With so many decisions required during the building process, it can sometimes be easy to forget why you fell in love with a house design in the first place. For many of us, it happens before you’ve even set a foot inside the front door.
You only get one chance to make a first impression, as the old saying goes, so how you present your home to the street can impact on everything from whether the postal service feels safe delivering parcels to the resale value of your home.
Depending on the choices you make, it can also connect you to the local community - or become a barrier between you and the neighbours.
Often, it starts with what’s already happening in your area.
Clarendon Homes Design Manager Ryan Barnett says understanding your local streetscape - what the neighbours’ houses look like and how they sit on their blocks - is the first step.
“With knockdown/rebuild projects, there are contextual considerations where it’s about how the facade will suit the streetscape and the look and feel of the suburb,” he says. “For greenfield, it can be driven by developer guidelines with material requirements.”
While it may feel a little restrictive, often it can help narrow the field for some designs that may have up to 12 facade options.
Thankfully, the days of bland, uninspired facades have passed. These days, most homeowners are looking for articulated facades that mix materials, especially for two-storey homes, to create a welcoming ‘face’ to visitors.
If choosing the right design and materials seems a little daunting, Ryan says there’s generally a failsafe formula you can apply.
“Articulation and material selection is extremely important,” he says. “We are seeing face bricks teamed with a rendered component and then perhaps some natural stone. Normally three different materials is ideal and tonally, they should complement each other.
“You don’t want to use too many materials because then it looks like a bit of a circus.”
Display centre homes are often a great source of inspiration, says Ryan, because builders will take the opportunity to showcase a skilled use of materials.
Right now, buyers are enamoured with Hamptons-style facades, with their mix of weatherboard cladding, face brick and render but Ryan expects French Provincial facades to gain popularity in coming years.
Budget will often play a part in the decision-making process as well.
“What adds to the cost are things like balconies and flat roof designs and the more contemporary-looking homes in general,” Ryan says.
But the architectural look of your home is just one part of the story. Increasingly, homeowners are becoming aware of the importance of landscaping to set the tone for the whole house.
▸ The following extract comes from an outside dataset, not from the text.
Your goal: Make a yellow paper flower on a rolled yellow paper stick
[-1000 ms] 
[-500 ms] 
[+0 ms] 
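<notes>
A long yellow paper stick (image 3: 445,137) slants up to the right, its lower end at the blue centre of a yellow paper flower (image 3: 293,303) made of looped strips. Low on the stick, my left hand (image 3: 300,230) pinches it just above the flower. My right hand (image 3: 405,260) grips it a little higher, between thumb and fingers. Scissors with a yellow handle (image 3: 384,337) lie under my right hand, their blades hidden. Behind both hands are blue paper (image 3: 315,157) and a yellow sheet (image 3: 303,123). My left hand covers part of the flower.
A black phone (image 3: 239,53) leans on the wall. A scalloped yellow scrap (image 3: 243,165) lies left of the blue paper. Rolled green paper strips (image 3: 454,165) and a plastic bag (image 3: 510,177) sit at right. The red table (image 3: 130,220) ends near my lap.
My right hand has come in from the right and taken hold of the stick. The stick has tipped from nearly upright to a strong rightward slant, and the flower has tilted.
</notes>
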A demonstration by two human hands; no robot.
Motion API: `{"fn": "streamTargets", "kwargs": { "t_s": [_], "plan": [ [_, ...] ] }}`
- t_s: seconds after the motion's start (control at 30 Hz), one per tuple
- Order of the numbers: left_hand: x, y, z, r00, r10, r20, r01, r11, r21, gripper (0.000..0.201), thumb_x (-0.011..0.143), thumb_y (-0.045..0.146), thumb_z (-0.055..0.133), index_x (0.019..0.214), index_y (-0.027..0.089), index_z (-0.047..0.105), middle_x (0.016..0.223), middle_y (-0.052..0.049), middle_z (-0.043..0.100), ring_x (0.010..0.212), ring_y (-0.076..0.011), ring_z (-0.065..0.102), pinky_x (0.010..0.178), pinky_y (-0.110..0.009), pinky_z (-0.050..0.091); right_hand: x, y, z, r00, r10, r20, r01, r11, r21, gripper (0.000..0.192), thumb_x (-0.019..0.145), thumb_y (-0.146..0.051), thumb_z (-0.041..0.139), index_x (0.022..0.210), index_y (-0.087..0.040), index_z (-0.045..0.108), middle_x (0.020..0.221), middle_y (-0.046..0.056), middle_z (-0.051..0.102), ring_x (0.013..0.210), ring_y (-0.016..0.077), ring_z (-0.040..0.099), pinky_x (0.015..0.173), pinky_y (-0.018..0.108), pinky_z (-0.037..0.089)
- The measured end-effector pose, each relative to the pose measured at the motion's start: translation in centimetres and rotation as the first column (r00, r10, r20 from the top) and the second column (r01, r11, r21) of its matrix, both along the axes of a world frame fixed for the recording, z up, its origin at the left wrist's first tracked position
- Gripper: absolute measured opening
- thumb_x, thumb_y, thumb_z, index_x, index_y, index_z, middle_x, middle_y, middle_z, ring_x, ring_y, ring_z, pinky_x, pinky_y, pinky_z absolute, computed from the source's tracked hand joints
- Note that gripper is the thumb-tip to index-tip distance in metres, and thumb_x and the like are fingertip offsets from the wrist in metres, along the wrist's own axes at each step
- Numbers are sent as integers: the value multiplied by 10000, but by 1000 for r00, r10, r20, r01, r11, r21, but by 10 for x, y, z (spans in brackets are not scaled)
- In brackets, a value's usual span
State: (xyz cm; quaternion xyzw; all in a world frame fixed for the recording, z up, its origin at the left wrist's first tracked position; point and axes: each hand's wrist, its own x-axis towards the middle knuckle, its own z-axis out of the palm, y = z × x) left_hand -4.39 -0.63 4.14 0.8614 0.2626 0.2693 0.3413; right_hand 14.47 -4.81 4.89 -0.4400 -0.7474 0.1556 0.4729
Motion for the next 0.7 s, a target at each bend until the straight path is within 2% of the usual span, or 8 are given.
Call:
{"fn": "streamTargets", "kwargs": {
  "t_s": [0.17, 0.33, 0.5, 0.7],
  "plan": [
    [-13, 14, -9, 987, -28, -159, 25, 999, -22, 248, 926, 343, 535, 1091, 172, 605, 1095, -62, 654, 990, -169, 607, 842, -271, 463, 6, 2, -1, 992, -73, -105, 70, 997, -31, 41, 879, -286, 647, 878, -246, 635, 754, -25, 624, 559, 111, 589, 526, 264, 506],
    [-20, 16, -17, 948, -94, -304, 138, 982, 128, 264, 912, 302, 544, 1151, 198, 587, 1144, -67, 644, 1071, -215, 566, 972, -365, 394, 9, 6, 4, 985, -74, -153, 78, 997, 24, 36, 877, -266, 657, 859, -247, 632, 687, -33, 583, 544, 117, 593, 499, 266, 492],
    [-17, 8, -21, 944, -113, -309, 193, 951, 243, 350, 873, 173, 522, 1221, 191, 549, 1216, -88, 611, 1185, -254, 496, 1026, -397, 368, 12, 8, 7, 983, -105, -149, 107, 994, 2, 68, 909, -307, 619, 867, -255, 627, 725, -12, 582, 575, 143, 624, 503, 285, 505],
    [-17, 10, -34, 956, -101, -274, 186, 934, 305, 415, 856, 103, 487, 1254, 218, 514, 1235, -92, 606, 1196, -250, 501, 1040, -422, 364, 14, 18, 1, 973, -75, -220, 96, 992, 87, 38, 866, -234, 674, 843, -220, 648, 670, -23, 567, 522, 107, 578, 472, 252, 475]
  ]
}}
As director of premier landscaping business Secret Gardens, Matt Cantwell says the front garden is critical in how people ‘read’ your house from the street.
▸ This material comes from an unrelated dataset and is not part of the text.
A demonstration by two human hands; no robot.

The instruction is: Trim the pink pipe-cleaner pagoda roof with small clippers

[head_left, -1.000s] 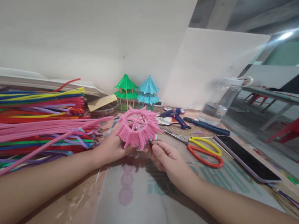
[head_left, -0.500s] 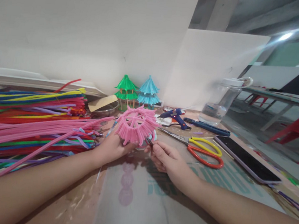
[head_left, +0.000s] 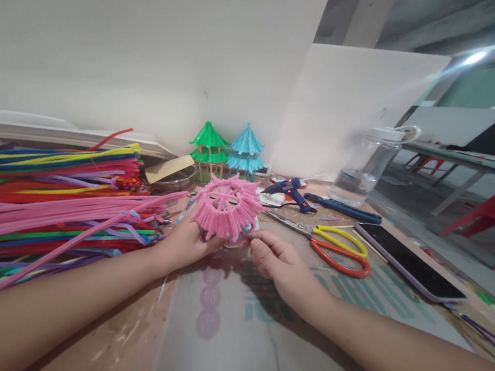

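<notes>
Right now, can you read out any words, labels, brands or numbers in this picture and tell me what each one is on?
No text here can be read.
Teal printed letters on the table mat, between the right hand and the phone: too blurred and partly hidden by the forearm.
Pink round marks on the mat below the pink pipe-cleaner piece held by the left hand: not readable as characters.
Scissors, glue gun and bottle: no label shows.

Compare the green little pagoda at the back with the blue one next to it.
The green pagoda stands to the left, the blue pagoda to the right, their roofs about touching. The green one's post frame shows under its roof; the blue one's base is hidden behind the pink fringed roof piece held in the left hand. The blue peak reaches slightly higher. Both have two fringed roof tiers and stand upright by the wall.
</notes>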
“Planting lets the house settle into the landscape,” he says. “We identify which angle most people will enter from and and then we frame the view of the key parts of the house, showing off the architecture.
“It’s about getting that balance between the structure and the horticulture, indicating to the viewer what they will find on the inside.”
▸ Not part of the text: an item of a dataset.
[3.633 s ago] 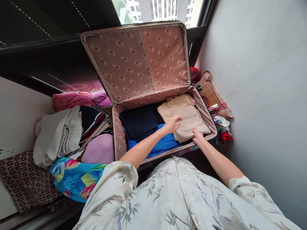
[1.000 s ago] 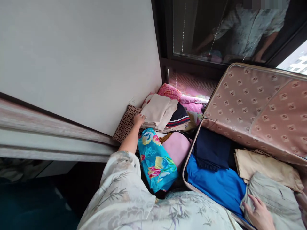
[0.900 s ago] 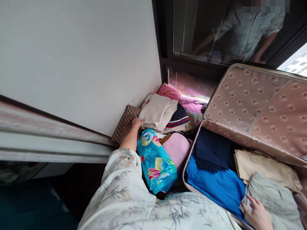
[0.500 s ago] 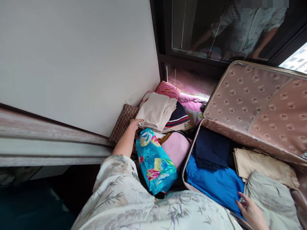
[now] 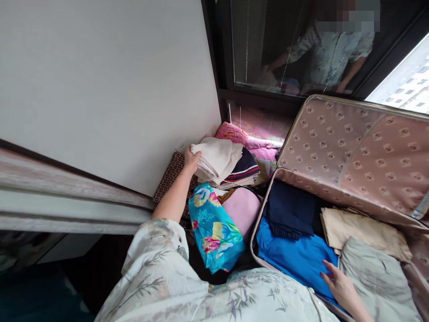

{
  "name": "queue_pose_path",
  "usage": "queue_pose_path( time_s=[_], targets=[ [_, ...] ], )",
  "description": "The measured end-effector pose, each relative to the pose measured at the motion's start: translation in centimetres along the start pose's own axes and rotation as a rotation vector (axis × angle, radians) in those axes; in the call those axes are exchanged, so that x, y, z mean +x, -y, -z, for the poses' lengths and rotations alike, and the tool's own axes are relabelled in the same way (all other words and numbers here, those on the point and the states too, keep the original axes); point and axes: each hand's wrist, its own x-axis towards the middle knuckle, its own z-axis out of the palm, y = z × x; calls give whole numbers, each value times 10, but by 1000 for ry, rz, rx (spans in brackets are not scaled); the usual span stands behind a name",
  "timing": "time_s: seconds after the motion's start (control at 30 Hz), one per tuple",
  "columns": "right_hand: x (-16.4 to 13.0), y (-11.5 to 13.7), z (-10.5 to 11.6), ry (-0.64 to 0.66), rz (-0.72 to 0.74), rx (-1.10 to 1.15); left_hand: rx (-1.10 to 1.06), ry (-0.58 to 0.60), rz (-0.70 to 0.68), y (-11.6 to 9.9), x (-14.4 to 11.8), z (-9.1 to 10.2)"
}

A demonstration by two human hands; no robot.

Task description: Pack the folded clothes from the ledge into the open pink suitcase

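Your left hand (image 5: 191, 160) grips the folded cream cloth (image 5: 216, 158) left of the open suitcase (image 5: 355, 152) — your right hand (image 5: 337, 286) rests spread inside it on blue fabric (image 5: 295, 257).

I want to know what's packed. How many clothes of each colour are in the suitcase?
Folded clothes showing in the suitcase:
Navy: 1
Blue: 1
Beige: 1
Grey-green: 1
Total: 4

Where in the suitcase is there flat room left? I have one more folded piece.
The blue garment lies flat and uncovered between the navy stack and right hand. The right half is crowded with beige clothes.
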Motion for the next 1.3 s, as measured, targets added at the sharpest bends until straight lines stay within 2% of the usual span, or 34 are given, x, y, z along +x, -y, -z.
queue_pose_path(
  time_s=[0.1, 0.2, 0.3, 0.37, 0.43, 0.53, 0.6, 0.7, 0.77, 0.8, 0.83, 0.9, 0.97, 1.0, 1.03, 1.1, 1.17, 1.23, 1.3],
  targets=[
    [3, -3, -3, 2, 9, 23, 157, 77, -171, -47, 12, -15],
    [7, -8, -7, 1, 49, 37, 252, 231, -346, -106, 13, -34],
    [14, -9, -12, 3, 112, 63, 358, 411, -500, -174, -2, -52],
    [19, 0, -11, 7, 171, 76, 427, 567, -550, -222, -22, -62],
    [23, 20, -5, 7, 260, 92, 485, 755, -548, -268, -51, -72],
    [24, 70, 20, -12, 411, 157, 533, 1053, -537, -325, -105, -88],
    [23, 112, 48, -60, 498, 208, 549, 1228, -578, -352, -143, -100],
    [30, 166, 102, -221, 689, 233, 631, 1417, -688, -375, -199, -119],
    [40, 186, 135, -264, 776, 203, 683, 1490, -764, -381, -234, -133],
    [44, 190, 147, -207, 789, 198, 696, 1518, -792, -381, -250, -140],
    [48, 190, 156, -112, 798, 209, 698, 1543, -812, -379, -265, -148],
    [50, 180, 164, 168, 757, 245, 677, 1595, -829, -370, -291, -164],
    [48, 160, 162, 442, 620, 265, 652, 1629, -824, -353, -307, -181],
    [46, 147, 161, 529, 535, 266, 649, 1634, -819, -342, -310, -189],
    [44, 133, 161, 563, 462, 267, 651, 1633, -812, -329, -312, -197],
    [43, 108, 165, 496, 403, 280, 665, 1620, -771, -298, -308, -207],
    [45, 89, 177, 353, 445, 255, 652, 1578, -699, -265, -301, -210],
    [45, 76, 188, 225, 509, 112, 608, 1534, -631, -228, -298, -205],
    [40, 67, 187, 144, 563, -135, 556, 1532, -593, -188, -304, -194]
  ],
)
He says the first question he always asks new clients is who their front garden is for.
“I always ask clients ‘is the front garden for you to enjoy and take advantage of the site or is it to present the house to the street?’,” he says. “How they respond will have an impact on the volume and the planting density.”
While for those in busy areas privacy is often a priority, Matt says homeowners are increasingly interested in connecting with those around them. This desire might be expressed in subtle ways, like visually connecting the planting in your garden with that of your neighbour’s to make your own garden feel larger, or it might be more direct.
“We find for some clients the front garden is a social space and you get a sense for that when you arrive,” he says.
Look for spots in the front garden or veranda that might be suitable for morning or afternoon coffee which can invite casual contact with passersby.
“More and more we are turning our front gardens into a back up spot to sit,” says Matt. “It’s easier to protect yourself from summer heat than it is to capture winter sun. Ask yourself where you’ll sit in winter to warm up.”
If you’re keen on a more active connection with your community, you’ll need a reason to be in the garden. This could be as simple as planting flowering plants that you’ll want to pick, or something more elaborate.
“A kitchen garden might be appreciated,” Matt says. “Our customers have come to understand that there is no conventional garden. We assess the garden on the merits of the site.”
But there are some practicalities which need to be taken into account. Homeowners in busy areas may prefer to install a front fence, which will be subject to council regulations.
“Fencing has to drop to 1.2m (at the front) and be 50 percent transparent,” Matt says. “Council requirements are generally about trying to improve the streetscape and soften the presentation (of the house).”
Pathways to your front door should be clearly understood and reasonably accessible. That doesn’t mean they have to be boring, says Matt.
“Steps and staircases can provide beautiful detail, especially if they are cantilevered or underlit,” Matt says.
And don’t forget the letterbox. In these days of online shopping, Matt says some homeowners have requested elaborate delivery chutes to keep their purchases safe and secure.
While investing in a front garden to match your beautiful new facade might sound like an expense you could do without, evidence shows that it is a sure fire way to add value to your property from the get-go, with some predicting landscaping can add up to 15 percent to the value of your home.
That’s value that will increase over time as the garden grows and matures. Sometimes, money does grow on trees.